Short Funny Jokes


A couple returns from their honeymoon refusing to speak to each other. The groom's best friend takes him aside and asks what's wrong.

"Well," replies the man, "when we finished making love on the first night, I put a $50 bill on the pillow without thinking."

"Oh, you shouldn't worry about that too much," says his friend. "I'm sure your wife will get over it soon enough. She can't expect you to have been saving yourself all these years."

"That's not the problem, " the groom says. "She gave me $20 change!"


A golfer stood over his tee shot for what seemed an eternity. Looking up, looking down, measuring the distance, figuring the wind direction and speed. Driving his partner nuts.

Finally his exasperated partner says, “What’s taking so long? Hit the blasted ball!”

The guy answers, “My wife is up there watching me from the clubhouse. I want to make this a perfect shot.”

“Forget it, man, you’ll never hit her from here!”.


A young Redhead goes into the doctor’s office and says that her body hurts wherever she touches it.

“Impossible”, says the doctor. “Show me.”

She takes her finger and pushes her elbow and screams in agony. She pushes her knee and screams, pushes her ankle and screams.

The doctor says, “You’re not really a redhead, are you?”

“No, ” she says, ” I’m actually a Blonde.”

“I thought so, the doctor says. “Your finger is broken.”


There’s a young fellow walking along a beach and see's something shiny in the sand. In the sand was a lamp. He picks it up and POOF!! Out comes a Genie. The Genie thanks him for releasing him from the bottle and offers the man one wish. The man asks why not 3 like all other Genie's. The Genie replies that due to the length of time in the bottle his powers were failing so one more wish could be all he has left.

The Genie tells him not to bother with stuff like a million dollars because that’s impossible, and stuff like all the gold in the world, because it’s also impossible. He says make a wish for something constructive.

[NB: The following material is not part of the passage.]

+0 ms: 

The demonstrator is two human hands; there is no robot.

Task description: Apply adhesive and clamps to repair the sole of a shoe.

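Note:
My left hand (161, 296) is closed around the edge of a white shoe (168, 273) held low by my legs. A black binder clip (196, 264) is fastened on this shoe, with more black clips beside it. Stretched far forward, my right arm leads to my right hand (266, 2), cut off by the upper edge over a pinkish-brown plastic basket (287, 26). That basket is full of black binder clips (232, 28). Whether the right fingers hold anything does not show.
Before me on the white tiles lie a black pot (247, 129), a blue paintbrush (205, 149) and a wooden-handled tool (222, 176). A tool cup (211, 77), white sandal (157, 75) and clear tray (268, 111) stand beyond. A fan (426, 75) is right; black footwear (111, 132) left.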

The man thinks long and hard and finally comes up with the perfect wish. Genie I wish for a bridge to span from here where I live in the U.K. over the ocean to America. You see my family all live in America, and I have a fear of flying and a fear of boats. The Genies shakes his head and says that’s impossible as well. Just think of all the concrete, steel, electrical cables, bitumen, lights, road signs and pylons. No sorry, that is impossible as well, make another wish.

Again the man thinks long and hard and eventually makes a wish ..... 
I want to be able to understand women. The Genie thinks long and hard and replies with.........

Did you want 2 or 4 lanes on your bridge?